As a globally renowned professional historian, she has in recent years been the target of vicious right-wing trolls who are out to spread their own version of history. If it doesn't seem to overly bother her, it is because, unknown to most, Romila Thapar's life has been one lived amidst sustained hate and criticism.

Thapar completed her PhD in 1958 from the University of London and returned to India in 1961 and joined Jawaharlal Nehru University (JNU), New Delhi, in 1970 as professor of Ancient Indian History (after brief stints at Kurukshetra University and the University of Delhi). 

Just seven years after she joined JNU, her troubles began. In the late 1970s, several members in the Janata Party and the Morarji Desai government sought changes in textbooks. The books that were targeted by members of the Jan Sangh - which later morphed into the Bharatiya Janata Party (BJP) -- included two significant works by Thapar: "Medieval India" written by her, and "Communalism and the Writing of Indian History", which she wrote along with Harbans Mukhia and Bipan Chandra. 
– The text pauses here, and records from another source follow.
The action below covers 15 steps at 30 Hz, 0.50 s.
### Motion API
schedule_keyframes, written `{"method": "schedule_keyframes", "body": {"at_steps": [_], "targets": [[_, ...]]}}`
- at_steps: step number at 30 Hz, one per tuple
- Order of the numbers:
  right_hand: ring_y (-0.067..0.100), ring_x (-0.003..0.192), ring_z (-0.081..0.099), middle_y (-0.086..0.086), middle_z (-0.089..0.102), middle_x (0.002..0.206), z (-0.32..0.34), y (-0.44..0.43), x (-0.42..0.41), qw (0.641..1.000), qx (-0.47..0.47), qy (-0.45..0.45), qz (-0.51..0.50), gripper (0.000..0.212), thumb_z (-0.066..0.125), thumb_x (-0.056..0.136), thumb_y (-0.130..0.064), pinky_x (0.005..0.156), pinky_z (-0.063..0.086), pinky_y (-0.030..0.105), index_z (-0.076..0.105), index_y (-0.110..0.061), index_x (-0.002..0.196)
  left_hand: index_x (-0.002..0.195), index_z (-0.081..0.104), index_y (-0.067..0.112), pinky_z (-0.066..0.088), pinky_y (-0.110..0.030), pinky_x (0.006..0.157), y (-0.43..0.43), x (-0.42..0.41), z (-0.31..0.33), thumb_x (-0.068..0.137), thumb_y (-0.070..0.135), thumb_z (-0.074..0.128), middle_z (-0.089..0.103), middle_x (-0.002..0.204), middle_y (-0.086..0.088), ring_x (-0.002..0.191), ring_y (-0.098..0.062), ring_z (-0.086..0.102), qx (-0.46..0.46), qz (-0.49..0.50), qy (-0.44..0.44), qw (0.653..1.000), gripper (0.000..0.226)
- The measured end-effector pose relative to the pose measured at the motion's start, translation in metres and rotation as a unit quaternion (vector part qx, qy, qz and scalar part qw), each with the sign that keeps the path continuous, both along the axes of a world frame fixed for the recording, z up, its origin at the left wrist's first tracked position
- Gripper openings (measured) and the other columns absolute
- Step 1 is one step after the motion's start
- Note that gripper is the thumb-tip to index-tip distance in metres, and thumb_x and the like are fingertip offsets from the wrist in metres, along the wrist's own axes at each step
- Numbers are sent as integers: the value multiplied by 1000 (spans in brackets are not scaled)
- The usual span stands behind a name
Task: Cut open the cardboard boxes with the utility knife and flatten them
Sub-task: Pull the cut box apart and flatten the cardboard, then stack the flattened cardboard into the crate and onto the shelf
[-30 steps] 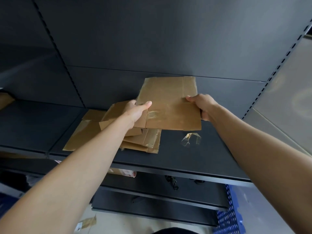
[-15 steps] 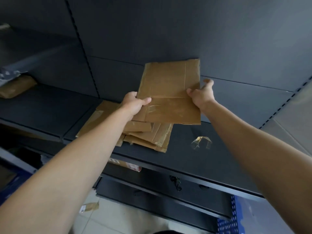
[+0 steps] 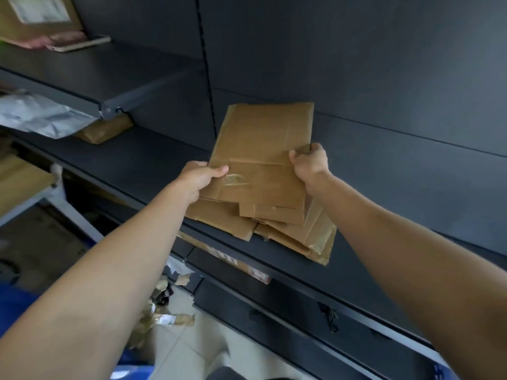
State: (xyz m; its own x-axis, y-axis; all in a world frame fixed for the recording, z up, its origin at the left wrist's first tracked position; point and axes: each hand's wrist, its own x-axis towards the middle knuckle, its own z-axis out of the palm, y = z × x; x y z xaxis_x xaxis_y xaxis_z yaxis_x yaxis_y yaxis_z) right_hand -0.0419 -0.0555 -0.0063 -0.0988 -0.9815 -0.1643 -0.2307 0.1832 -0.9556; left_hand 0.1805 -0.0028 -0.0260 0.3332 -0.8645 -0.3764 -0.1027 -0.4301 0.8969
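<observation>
Pinching flattened box point(image 3: 263, 160) with both hands, left point(image 3: 199, 178), right point(image 3: 311, 161); lowering square onto pile point(image 3: 288, 229); keeping edges aligned on shelf point(image 3: 384, 215).

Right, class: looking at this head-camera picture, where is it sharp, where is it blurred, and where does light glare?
Head view: the flattened cardboard and both hands, left and right, are fairly sharp; the upper-left shelf items are blurred; glare shows on the tape patch; shelf lines bow with wide-angle distortion.
</observation>
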Motion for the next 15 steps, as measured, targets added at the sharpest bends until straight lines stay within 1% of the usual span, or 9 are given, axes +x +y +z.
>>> {"method": "schedule_keyframes", "body": {"at_steps": [3, 5, 6, 7, 8, 10, 11, 13, 15], "targets": [[25, 112, 57, 7, 59, 125, -13, -9, 37, 997, 23, 60, 38, 39, 55, 96, -26, 90, 47, 32, 49, -11, 132, 111, 68, 10, 50, -38, 96, -6, 43, -4, 78, 25, 79, 70, 109, -6, 98, -22, 65, -2, 36, -35, 999, 38], [27, 122, 50, 7, 54, 134, -23, -15, 54, 988, 24, 137, 71, 48, 52, 97, -34, 97, 40, 34, 44, -13, 139, 115, 66, 10, 49, -36, 96, -7, 74, -7, 78, 24, 79, 68, 113, -5, 100, -21, 64, 1, 48, -51, 998, 42], [29, 130, 42, 7, 49, 139, -28, -18, 60, 974, 30, 203, 98, 53, 51, 96, -40, 104, 34, 37, 40, -18, 143, 117, 65, 10, 48, -34, 96, -8, 89, -10, 79, 23, 78, 66, 116, -4, 102, -22, 63, 3, 51, -61, 997, 43], [31, 137, 32, 7, 43, 145, -34, -19, 63, 946, 42, 292, 136, 56, 50, 95, -44, 110, 27, 43, 36, -25, 145, 120, 62, 9, 47, -32, 96, -10, 103, -16, 79, 22, 77, 64, 119, -1, 104, -22, 62, 5, 53, -69, 996, 45], [34, 142, 20, 6, 34, 151, -40, -18, 66, 905, 62, 381, 177, 58, 51, 94, -46, 114, 18, 49, 32, -31, 147, 127, 57, 8, 46, -31, 96, -10, 115, -20, 80, 21, 77, 60, 121, 1, 107, -23, 60, 11, 53, -70, 996, 53], [38, 146, -1, 3, 15, 159, -53, -19, 67, 834, 100, 495, 222, 61, 52, 94, -41, 115, 3, 57, 24, -39, 149, 136, 49, 5, 45, -31, 97, -14, 133, -32, 80, 19, 77, 57, 126, -3, 109, -23, 58, 24, 50, -81, 995, 64], [38, 145, -6, 2, 9, 160, -60, -20, 64, 818, 113, 519, 223, 64, 53, 94, -36, 114, 0, 59, 21, -42, 149, 138, 45, 3, 44, -31, 99, -15, 138, -39, 81, 17, 76, 54, 129, -2, 111, -24, 56, 34, 47, -89, 994, 67], [39, 145, -8, -1, 6, 161, -74, -21, 54, 808, 130, 539, 198, 70, 56, 93, -27, 113, -3, 63, 18, -46, 149, 141, 41, 0, 38, -29, 103, -19, 142, -53, 83, 16, 74, 50, 138, -10, 122, -27, 51, 51, 40, -105, 992, 68], [39, 145, -7, -2, 8, 160, -82, -21, 41, 810, 154, 540, 168, 69, 56, 93, -31, 112, -3, 64, 17, -49, 148, 140, 42, -1, 34, -27, 103, -24, 141, -64, 85, 16, 72, 47, 141, -14, 128, -28, 46, 73, 21, -131, 988, 65]]}}
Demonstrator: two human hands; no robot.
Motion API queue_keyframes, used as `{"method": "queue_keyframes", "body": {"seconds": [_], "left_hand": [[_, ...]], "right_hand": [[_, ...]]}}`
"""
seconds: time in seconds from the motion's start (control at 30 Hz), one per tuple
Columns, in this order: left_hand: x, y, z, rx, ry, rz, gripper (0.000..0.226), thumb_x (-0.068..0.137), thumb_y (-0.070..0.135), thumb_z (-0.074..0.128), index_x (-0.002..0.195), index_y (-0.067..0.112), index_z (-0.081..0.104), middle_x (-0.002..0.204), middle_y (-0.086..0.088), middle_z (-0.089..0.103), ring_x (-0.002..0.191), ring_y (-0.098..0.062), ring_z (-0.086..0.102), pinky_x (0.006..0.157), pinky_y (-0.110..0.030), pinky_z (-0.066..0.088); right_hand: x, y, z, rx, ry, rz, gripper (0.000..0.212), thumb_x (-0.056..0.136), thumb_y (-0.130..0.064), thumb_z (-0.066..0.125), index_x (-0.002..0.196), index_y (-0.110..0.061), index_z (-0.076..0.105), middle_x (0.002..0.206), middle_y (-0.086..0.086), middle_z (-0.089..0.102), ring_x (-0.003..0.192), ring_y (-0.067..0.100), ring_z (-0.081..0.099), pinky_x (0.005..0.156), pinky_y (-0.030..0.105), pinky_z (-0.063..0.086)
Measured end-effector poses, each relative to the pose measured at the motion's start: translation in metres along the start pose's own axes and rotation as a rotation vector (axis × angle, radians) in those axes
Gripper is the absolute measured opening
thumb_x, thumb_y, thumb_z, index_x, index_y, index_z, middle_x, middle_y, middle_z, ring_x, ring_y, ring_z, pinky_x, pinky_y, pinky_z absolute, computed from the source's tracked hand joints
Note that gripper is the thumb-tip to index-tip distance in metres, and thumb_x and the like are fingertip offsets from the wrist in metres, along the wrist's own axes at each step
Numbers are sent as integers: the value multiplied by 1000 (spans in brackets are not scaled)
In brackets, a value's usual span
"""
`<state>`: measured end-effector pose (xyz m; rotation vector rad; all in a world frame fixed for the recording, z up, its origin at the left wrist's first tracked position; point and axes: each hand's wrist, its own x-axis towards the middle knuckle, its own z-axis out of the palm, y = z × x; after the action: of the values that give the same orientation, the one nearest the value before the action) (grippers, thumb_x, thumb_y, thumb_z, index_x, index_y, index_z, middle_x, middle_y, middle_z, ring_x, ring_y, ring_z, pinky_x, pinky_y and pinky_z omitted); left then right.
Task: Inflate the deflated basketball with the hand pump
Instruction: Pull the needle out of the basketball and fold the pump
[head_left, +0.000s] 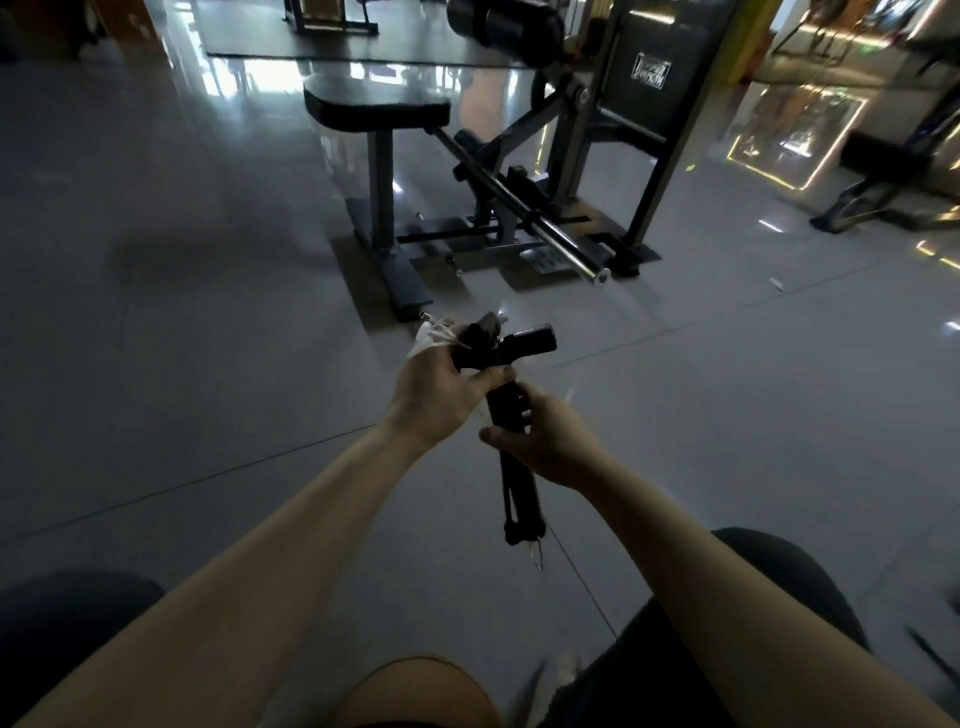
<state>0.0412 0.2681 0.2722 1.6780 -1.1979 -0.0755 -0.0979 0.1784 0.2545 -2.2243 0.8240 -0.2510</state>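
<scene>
I hold a black hand pump (511, 410) in front of me above the floor, its T-handle pointing away and its barrel running down toward me. My left hand (441, 387) grips the handle end, with a small white bag or tie looped over its fingers. My right hand (545, 439) is curled round the middle of the barrel. A thin hose and a metal needle hang at the pump's lower end (535, 551). An orange rounded shape, probably the basketball (421, 693), shows at the bottom edge between my legs.
A black weight bench (379, 106) and a machine with a chrome bar (566, 239) stand ahead on the glossy grey tile floor (182, 312). More gym frames stand at the right (893, 192). My dark-clad knees sit at the lower left and lower right.
</scene>
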Motion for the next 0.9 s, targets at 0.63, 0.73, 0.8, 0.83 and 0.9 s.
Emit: {"method": "queue_keyframes", "body": {"seconds": [0.63, 0.73, 0.8, 0.83, 0.9], "left_hand": [[-19, -70, 262, -133, -906, -374, 85, 93, 46, 65, 159, 34, 13, 153, -5, 37, 130, -21, 47, 109, -44, 41], [-34, -80, 307, 44, -1200, -379, 83, 92, 45, 64, 158, 22, 19, 145, -10, 50, 123, -28, 55, 96, -37, 47], [-40, -83, 316, 101, -1213, -335, 53, 95, 36, 61, 142, 22, 40, 118, -9, 66, 94, -26, 65, 81, -39, 54], [-40, -81, 326, 101, -1199, -310, 40, 96, 33, 59, 133, 22, 45, 106, -7, 67, 84, -24, 64, 76, -41, 55], [-39, -75, 346, 92, -1194, -259, 26, 98, 30, 56, 122, 22, 47, 93, -4, 64, 76, -23, 62, 68, -39, 52]], "right_hand": [[10, 226, -23, 509, 404, 971, 33, 89, -27, 66, 115, -11, 55, 107, 13, 66, 93, 31, 64, 71, 41, 56], [15, 249, -36, 669, 472, 1091, 29, 91, -22, 65, 114, -8, 55, 106, 14, 66, 92, 31, 64, 70, 41, 55], [18, 251, -44, 809, 547, 1097, 24, 91, -20, 64, 109, -6, 55, 106, 16, 65, 93, 32, 65, 70, 42, 58], [14, 258, -51, 881, 626, 1118, 18, 91, -18, 64, 103, -8, 55, 104, 16, 65, 93, 32, 66, 71, 43, 60], [-2, 273, -61, 998, 770, 1187, 14, 88, -14, 65, 93, -11, 53, 99, 15, 65, 92, 31, 67, 74, 47, 61]]}}
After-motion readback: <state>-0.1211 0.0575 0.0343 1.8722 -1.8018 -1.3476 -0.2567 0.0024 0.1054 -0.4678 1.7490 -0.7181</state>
Those protesting against these books criticised Thapar for several reasons, primarily for going soft on Muslim rulers like Aurangzeb. 

"I did not allow the textbooks written by me to be changed because every time they would want to make a change, I would say, yes go ahead and make a change, just take my name off the book. But they didn't want to do that because they wanted the legitimacy of the name of a historian and yet they wanted to make the changes," she told IANS in an interview. 

Her troubles with the BJP did not end there. She was removed from the Indian Council of Historical Research (ICHR) less than three months after the BJP came to power in 1999. ...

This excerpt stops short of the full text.